GREEN BAY, Wis. — John McCain and Barack Obama clashed sharply Friday as the campaigns intensified their heated confrontation over who can better address the volatile financial markets.
McCain provided more detail about his proposal to create a new federal regulator and assailed Obama for failing to outline a plan. The Republican presidential nominee also accused his Democratic rival of associating with those responsible for the crisis.
"People like Senator Obama have been too busy gaming the system and haven't ever done a thing to actually challenge the system," McCain told a business group in Green Bay, noting that Obama had taken advice from two former executives of collapsed mortgage giant Fannie Mae.
Obama, who endorsed the rescue package announced Friday by the Bush administration, in turn chided McCain for being hypocritical. Several McCain advisers, including his campaign manager, have worked on behalf of Fannie Mae.
Both candidates have received financial support from the financial-services industry.
Under McCain's proposal, distressed companies could seek direct aid from a new agency in the Treasury Department. The so-called Mortgage and Financial Institutions Trust would be able to issue taxpayer-funded loans or to assume responsibility for problematic assets.

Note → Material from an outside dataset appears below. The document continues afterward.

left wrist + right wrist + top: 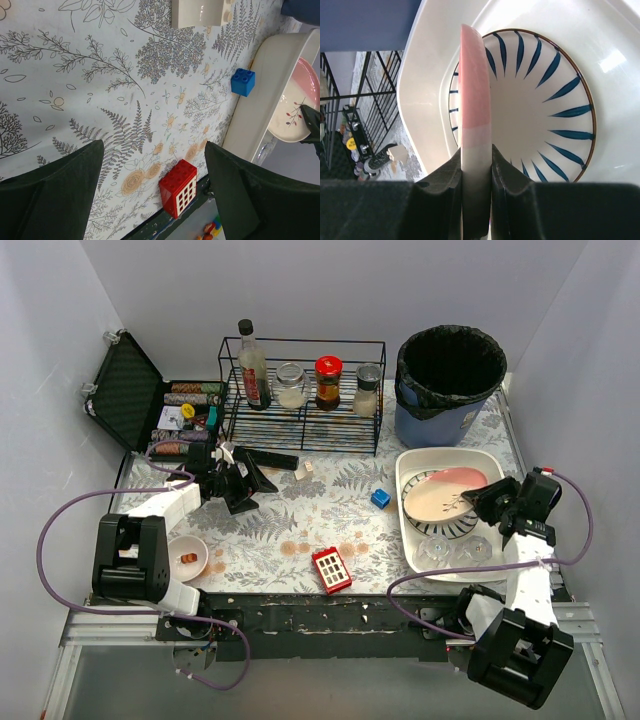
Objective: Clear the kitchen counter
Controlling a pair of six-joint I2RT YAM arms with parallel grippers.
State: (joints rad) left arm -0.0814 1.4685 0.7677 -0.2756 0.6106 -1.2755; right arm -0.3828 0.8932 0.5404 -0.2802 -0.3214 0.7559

The McCain campaign did not indicate how this new agency would determine which companies could receive assistance, but senior aide Matt McDonald said the approach would be broadly similar to the financial rescue outlined by the Bush administration.
Obama voiced support for giving the Treasury and Federal Reserve broad powers to stabilize financial markets. And he backed efforts by Treasury Secretary Henry Paulson and Federal Reserve Chairman Ben Bernanke "to work in a bipartisan spirit with Congress."
Obama also advocated a $50 billion stimulus plan, including infrastructure projects, and tax rebates of up to $1,000.